Using CRaC with the Fn Project

CRaC

In November 2022 AWS launched a new service called Lambda Snapstart ( https://docs.aws.amazon.com/lambda/latest/dg/snapstart-runtime-hooks.html) that improves JVM startup time. It is a new solution to create checkpoints and restore through Firecracker microvm AWS implementation.

CRaC is a new technique to take a running JVM and save all its state to a directory. This save includes all JVM data, like compiled methods by hotspot, thread states, and all the Linux Process information.

The CRaC implementation is not available in the official JDK yet, however there are some custom JDK builds that enable this feature.

However, CRaC has some restrictions. It’s not possible to dump open files or open sockets. The restore process can happen on a different machine, and these resources maybe are not available in this new environment.

This strategy can work very well in a function environment. Every function stays in an idle method waiting for managed server communication and when a new request arrives from this server a small java framework invokes your function and sends the response using this socket:

Communication Process

FnProject

FnProject is an opensource project to implement Function as a Service (FAAS) and Oracle Cloud Functions is developed using this framework. This project will be used to the PoC of a FAAS with CRaC support.

There are several repositories in the project but the most important ones are:

• FNServer — The server component can run a docker container with the function and orchestrate the communication with the function using a socket. This repo is strange because the last commits are about 4 years ago but it is working yet! (https://github.com/fnproject/fn) (https://github.com/tanquetav/fn/tree/crac)
• FNCli - This is the CLI used for the project, to invoke, build and deploy the function. This tool must be installed to use this PoC (https://github.com/fnproject/cli)
• FDK-Java — this is the java framework to receive the socket communication and invoke the function. (https://github.com/fnproject/fdk-java) (https://github.com/tanquetav/fdk-java/tree/crac)
• Runtime environment. I cannot find where and how the oracle FN images are built.

It is necessary to change some of these components to implement a PoC to use CRaC with fnproject. My repos are listed above after the official repo.

FNServer

FNServer is the component that starts a docker container to run the function, maps some sockets shared between fnserver and function, and shut down the container if no request is received for a while.

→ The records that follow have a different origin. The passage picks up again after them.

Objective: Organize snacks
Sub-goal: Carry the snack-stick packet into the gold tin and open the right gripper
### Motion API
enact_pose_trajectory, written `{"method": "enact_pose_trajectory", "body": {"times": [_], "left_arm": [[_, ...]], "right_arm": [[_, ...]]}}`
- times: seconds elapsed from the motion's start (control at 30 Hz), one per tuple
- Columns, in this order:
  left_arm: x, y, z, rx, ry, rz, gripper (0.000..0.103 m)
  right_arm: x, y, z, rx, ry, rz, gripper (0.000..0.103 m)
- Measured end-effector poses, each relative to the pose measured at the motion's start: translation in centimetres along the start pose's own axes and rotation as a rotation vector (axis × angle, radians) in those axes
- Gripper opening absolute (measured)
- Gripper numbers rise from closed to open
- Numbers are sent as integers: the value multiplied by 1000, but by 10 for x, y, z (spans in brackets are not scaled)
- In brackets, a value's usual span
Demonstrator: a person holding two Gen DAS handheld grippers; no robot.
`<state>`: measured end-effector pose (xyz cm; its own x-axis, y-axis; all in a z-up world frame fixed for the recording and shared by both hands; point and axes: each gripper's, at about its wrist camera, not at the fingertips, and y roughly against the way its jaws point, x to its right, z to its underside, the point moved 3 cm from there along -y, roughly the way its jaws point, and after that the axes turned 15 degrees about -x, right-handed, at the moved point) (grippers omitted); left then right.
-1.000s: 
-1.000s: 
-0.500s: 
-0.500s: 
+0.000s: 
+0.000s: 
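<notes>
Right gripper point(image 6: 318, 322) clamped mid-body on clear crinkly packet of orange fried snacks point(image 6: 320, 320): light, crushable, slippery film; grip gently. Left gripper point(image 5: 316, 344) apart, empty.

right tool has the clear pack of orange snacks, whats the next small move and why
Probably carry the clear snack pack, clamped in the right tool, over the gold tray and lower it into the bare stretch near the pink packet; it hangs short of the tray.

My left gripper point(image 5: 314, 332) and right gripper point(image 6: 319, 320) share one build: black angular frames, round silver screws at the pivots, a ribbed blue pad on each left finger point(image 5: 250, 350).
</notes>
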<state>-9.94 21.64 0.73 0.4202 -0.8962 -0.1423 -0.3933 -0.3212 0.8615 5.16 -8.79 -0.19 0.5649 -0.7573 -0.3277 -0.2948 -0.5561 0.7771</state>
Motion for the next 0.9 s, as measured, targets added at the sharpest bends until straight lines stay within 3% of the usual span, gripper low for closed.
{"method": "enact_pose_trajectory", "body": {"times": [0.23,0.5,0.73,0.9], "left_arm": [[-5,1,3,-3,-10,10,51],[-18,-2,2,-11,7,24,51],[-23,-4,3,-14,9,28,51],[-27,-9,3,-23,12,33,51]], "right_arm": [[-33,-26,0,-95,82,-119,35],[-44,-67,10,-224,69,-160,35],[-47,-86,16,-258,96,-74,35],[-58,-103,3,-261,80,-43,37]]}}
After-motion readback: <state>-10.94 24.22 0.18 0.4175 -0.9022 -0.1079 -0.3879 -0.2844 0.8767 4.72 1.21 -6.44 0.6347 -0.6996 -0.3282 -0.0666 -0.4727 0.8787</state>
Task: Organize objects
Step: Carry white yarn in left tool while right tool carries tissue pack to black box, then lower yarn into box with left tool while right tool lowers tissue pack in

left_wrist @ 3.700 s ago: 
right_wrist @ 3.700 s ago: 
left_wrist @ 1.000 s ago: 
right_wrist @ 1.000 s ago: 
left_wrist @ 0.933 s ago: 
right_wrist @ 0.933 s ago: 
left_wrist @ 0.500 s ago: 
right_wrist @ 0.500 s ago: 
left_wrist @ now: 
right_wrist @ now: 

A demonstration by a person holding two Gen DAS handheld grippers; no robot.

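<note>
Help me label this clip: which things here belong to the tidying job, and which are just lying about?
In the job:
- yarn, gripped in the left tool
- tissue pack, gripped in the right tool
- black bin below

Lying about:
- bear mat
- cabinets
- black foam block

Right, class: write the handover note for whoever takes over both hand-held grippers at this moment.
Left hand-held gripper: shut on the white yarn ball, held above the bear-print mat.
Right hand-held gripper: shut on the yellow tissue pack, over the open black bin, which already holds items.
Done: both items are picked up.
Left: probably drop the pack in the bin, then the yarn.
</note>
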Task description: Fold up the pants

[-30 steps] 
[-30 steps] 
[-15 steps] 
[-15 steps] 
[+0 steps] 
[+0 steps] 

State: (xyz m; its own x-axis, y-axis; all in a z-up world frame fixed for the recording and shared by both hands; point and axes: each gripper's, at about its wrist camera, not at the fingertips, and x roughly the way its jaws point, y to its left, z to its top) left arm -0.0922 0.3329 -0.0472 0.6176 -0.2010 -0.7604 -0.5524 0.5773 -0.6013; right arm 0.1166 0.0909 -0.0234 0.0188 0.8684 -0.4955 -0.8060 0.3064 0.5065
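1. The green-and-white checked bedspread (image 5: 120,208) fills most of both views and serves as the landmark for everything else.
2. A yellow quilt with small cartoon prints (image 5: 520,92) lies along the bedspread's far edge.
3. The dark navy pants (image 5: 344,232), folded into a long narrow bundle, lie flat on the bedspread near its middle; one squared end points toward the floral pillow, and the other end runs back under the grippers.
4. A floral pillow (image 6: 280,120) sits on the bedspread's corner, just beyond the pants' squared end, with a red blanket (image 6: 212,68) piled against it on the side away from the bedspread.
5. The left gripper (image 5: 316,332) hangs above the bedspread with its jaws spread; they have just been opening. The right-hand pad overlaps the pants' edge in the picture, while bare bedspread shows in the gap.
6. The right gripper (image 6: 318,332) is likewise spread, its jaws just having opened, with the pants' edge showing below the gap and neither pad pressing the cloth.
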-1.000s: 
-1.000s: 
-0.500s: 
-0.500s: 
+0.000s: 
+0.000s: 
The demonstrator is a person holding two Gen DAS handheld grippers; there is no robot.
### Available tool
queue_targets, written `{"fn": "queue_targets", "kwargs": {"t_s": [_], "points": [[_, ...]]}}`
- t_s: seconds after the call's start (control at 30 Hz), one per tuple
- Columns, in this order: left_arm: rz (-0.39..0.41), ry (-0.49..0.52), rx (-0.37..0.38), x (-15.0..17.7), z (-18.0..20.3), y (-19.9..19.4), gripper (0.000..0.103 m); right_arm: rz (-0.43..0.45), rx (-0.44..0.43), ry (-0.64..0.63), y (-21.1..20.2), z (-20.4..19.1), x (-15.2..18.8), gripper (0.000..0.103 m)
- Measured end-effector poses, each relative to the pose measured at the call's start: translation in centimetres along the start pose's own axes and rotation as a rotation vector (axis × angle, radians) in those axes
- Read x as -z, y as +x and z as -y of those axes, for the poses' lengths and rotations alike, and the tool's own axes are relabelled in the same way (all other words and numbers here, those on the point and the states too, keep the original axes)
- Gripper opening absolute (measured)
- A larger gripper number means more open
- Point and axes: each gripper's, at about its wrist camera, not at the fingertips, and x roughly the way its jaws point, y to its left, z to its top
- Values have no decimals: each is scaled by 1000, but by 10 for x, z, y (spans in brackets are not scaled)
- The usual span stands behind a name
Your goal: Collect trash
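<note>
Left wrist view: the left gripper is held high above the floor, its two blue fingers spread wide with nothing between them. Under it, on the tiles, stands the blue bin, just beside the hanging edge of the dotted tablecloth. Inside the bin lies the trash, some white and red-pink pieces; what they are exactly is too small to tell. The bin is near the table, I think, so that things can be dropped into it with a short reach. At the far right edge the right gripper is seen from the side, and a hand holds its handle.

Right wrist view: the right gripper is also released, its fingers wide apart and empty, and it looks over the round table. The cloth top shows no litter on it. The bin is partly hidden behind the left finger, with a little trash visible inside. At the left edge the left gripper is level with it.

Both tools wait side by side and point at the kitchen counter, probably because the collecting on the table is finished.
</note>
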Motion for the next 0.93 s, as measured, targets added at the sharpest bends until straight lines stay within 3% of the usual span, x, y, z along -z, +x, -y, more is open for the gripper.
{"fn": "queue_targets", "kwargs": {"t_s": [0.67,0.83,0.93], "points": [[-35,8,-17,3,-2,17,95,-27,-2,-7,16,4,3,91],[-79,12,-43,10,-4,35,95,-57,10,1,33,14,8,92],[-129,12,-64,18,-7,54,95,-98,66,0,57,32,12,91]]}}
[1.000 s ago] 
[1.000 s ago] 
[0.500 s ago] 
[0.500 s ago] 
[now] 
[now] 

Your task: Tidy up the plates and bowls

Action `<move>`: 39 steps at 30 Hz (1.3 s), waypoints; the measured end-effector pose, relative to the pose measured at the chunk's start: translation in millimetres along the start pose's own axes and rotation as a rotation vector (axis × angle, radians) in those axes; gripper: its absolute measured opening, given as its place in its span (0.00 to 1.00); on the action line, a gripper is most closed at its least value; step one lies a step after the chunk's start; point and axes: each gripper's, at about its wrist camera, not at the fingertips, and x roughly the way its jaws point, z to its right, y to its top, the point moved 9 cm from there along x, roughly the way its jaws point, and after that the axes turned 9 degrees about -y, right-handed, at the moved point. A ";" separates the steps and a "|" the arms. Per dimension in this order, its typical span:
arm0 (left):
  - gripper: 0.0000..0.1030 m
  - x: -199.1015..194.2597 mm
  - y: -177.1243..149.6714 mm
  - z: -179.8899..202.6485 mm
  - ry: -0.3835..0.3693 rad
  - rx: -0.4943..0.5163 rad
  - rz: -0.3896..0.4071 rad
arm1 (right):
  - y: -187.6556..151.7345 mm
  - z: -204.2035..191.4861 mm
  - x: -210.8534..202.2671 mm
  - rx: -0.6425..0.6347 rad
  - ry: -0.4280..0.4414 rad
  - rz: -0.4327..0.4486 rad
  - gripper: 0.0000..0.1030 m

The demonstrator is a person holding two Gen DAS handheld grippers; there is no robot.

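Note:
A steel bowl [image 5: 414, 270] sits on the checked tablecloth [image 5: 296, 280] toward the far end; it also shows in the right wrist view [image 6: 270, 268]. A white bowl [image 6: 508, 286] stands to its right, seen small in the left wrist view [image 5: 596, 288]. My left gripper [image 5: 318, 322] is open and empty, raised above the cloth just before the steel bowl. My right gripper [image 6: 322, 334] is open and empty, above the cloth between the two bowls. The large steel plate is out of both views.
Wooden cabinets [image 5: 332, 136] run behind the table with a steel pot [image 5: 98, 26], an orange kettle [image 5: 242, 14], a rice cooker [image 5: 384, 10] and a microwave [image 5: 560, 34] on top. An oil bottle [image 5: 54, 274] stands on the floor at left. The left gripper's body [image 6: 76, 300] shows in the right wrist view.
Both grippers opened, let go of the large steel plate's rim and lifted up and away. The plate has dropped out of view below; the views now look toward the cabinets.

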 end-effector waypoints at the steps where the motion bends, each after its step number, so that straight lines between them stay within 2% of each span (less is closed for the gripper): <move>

To support CRaC some small changes were necessary for this component. It must start the docker container in privileged mode and a Volume must be shared with host to save CRaC data in checkpoint process if this saved state is present, restart from the savepoint. ( https://github.com/tanquetav/fn/commit/0c472432a3869e350d95774d3e391976f0bdc55e)

For this PoC a hardcoded directory is used: the host path /tmp/cracdata is mapped to /cracdata inside the container.

The new entrypoint of runtime docker image will check this path to restore or save the data.

FDK-java

This component must be changed a bit more. There is a class that handles the socket communication and I decided to delegate the socket to a new class, and implement a logic that after the fifth invocation, trigger the checkpoint, and dump VM State. Before it dumps, the socket is closed, and after the dump the socket is reopened. Any stacktrace is recorded in some files (/tmp/cracdata/aaa , /tmp/cracdata/bbb) to investigate any problem. Current CRaC implementation exits the process when the dump is finished.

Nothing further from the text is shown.